Originally, the filmmakers had hoped to have a theatrical release last spring, Harris said, and to encourage screening parties where people could discuss the film. When the pandemic interrupted that plan, the film made its way to Netflix, where Harris said he hopes people will screen the film for others of opposing views, and then do what he called “a reality swap.”

“So it’s like (the movie) Freaky Friday, you open up Facebook on both your phones with someone you disagree with,” Harris said. “And then you swap realities. You step into their world to see why do they think the things they’re thinking? Well, you scroll through their feed, and you see they’re not seeing the same information that I’m seeing. And that’s a visceral way, I think, to have that experience.”

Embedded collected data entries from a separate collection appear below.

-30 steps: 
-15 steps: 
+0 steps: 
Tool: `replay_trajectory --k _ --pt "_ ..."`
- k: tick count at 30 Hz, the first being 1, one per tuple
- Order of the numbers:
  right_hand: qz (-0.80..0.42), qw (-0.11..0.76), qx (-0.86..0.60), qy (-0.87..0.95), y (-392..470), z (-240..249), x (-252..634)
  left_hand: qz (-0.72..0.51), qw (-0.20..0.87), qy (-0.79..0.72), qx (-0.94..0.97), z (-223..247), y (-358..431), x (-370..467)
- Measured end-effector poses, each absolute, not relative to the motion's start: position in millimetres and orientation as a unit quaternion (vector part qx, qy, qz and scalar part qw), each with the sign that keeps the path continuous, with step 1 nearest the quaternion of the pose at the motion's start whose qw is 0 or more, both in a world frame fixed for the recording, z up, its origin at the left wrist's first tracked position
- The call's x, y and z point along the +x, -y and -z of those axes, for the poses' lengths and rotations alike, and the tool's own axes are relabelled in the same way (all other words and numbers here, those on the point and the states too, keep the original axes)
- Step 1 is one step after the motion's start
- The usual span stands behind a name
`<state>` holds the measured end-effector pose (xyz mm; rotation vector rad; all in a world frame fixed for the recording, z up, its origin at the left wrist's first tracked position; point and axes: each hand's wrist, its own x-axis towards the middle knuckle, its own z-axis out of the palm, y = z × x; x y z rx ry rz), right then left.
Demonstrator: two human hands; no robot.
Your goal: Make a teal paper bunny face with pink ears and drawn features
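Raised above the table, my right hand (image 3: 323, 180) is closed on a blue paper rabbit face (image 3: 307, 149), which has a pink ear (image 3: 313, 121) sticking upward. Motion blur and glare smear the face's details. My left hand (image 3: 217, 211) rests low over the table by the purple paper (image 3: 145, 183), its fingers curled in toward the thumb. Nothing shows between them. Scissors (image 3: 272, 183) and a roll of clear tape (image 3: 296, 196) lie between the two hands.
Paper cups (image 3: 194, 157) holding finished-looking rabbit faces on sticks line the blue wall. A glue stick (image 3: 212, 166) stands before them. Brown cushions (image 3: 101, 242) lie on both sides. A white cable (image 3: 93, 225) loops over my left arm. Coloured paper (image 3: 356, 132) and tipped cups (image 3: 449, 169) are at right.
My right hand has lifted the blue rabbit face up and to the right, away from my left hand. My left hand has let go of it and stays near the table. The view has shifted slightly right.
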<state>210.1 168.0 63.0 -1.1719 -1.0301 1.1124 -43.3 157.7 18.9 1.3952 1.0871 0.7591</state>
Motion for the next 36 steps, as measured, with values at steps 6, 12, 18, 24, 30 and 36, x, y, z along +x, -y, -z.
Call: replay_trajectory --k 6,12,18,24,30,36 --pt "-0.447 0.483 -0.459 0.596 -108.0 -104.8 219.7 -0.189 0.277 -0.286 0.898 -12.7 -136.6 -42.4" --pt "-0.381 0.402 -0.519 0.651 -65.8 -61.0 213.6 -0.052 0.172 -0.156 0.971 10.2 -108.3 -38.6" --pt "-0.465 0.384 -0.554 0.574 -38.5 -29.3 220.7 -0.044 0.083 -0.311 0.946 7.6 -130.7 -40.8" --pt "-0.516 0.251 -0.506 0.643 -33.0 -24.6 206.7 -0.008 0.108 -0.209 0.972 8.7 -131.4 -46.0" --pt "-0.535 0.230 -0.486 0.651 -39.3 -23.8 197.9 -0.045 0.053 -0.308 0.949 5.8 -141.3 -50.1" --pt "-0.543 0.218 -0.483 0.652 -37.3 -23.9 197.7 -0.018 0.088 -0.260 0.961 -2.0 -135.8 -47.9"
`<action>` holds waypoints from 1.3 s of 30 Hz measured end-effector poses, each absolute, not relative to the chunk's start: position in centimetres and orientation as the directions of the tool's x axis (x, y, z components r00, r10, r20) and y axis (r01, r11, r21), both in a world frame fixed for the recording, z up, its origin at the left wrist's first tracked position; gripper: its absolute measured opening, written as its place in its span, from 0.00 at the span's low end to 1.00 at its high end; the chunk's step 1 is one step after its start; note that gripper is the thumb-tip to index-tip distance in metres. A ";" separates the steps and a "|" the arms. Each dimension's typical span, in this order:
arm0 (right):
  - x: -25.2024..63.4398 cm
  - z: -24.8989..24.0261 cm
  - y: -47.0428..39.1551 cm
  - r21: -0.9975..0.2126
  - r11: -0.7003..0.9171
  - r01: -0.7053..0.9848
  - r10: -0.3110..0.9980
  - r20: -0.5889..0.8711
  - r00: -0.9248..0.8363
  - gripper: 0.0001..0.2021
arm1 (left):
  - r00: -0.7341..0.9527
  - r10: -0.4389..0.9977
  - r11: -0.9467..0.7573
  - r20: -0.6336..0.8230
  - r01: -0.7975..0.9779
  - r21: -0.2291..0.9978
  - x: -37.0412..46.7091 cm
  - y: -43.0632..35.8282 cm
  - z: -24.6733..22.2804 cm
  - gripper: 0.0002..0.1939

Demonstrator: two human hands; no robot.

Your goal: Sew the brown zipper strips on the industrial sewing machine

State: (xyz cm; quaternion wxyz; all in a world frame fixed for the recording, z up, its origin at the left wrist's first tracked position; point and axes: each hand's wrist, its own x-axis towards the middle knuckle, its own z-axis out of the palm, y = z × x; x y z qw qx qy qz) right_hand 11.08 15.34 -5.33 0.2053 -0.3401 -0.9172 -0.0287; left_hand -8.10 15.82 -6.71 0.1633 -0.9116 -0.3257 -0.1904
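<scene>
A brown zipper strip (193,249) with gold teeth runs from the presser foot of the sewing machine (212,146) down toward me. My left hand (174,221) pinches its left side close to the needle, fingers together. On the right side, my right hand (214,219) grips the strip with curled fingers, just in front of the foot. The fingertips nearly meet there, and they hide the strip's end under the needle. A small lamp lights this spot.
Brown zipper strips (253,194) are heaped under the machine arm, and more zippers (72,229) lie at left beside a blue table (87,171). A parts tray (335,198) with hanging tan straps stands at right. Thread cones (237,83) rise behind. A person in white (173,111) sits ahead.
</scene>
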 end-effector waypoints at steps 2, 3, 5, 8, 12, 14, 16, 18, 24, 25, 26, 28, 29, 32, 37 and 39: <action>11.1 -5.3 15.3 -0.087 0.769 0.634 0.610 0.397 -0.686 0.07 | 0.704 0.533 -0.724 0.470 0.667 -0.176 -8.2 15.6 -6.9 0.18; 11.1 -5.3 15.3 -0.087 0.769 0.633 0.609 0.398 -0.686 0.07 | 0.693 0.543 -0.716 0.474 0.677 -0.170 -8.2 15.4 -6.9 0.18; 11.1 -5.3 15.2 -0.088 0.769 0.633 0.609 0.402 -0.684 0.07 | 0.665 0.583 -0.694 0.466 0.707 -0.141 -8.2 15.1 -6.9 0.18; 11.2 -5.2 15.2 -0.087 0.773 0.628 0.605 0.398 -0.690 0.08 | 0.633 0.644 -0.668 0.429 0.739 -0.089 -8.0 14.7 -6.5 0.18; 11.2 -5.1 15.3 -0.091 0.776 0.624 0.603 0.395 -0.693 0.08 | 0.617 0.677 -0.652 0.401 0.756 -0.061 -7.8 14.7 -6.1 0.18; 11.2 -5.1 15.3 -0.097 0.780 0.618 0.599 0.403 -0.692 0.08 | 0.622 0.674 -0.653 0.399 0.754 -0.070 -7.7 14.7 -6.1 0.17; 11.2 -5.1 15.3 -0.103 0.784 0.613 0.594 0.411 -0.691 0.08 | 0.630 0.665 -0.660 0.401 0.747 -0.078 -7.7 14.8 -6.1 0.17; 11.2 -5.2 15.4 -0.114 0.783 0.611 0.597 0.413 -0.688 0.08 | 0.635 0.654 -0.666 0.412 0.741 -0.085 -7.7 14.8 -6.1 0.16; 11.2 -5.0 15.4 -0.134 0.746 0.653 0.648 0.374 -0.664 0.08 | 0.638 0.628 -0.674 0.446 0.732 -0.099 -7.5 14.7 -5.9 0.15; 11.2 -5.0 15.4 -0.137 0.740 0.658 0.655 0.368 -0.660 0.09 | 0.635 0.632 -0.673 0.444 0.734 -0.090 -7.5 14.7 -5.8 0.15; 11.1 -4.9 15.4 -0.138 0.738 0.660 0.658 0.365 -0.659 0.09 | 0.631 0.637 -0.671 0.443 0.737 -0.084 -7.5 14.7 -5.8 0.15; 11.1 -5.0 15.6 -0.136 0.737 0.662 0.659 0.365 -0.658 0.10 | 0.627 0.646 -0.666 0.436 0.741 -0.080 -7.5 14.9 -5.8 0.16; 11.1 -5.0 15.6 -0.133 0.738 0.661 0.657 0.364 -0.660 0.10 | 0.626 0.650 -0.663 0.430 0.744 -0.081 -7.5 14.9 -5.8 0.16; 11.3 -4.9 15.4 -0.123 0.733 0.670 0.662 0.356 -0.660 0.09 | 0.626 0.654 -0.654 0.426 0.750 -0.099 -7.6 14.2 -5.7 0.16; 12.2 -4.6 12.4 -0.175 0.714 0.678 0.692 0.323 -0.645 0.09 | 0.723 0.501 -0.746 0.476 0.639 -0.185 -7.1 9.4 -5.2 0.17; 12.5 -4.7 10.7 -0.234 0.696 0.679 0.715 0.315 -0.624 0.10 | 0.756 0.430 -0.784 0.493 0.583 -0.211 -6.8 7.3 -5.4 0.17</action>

Harris’ center also just updated its website’s “Take Control” page to feature additional ways that people can begin to make a difference in the ways they interact with Facebook, Instagram, YouTube, Twitter and other services, he said. But the documentary itself, appearing on Netflix across more than 190 countries and in 30 languages, has found one giant platform to begin building broader understanding.

Harris said he’s received emails from viewers across the planet, and the film has hit No. 1 on Netflix charts in countries as diverse as Lebanon and India.

“If the entire world understands that this is a train that’s going nowhere, that we’re all in the same boat together,” that will help, Harris said. “We used to joke that we’re all on Team Humanity, some people just haven’t realized it yet.”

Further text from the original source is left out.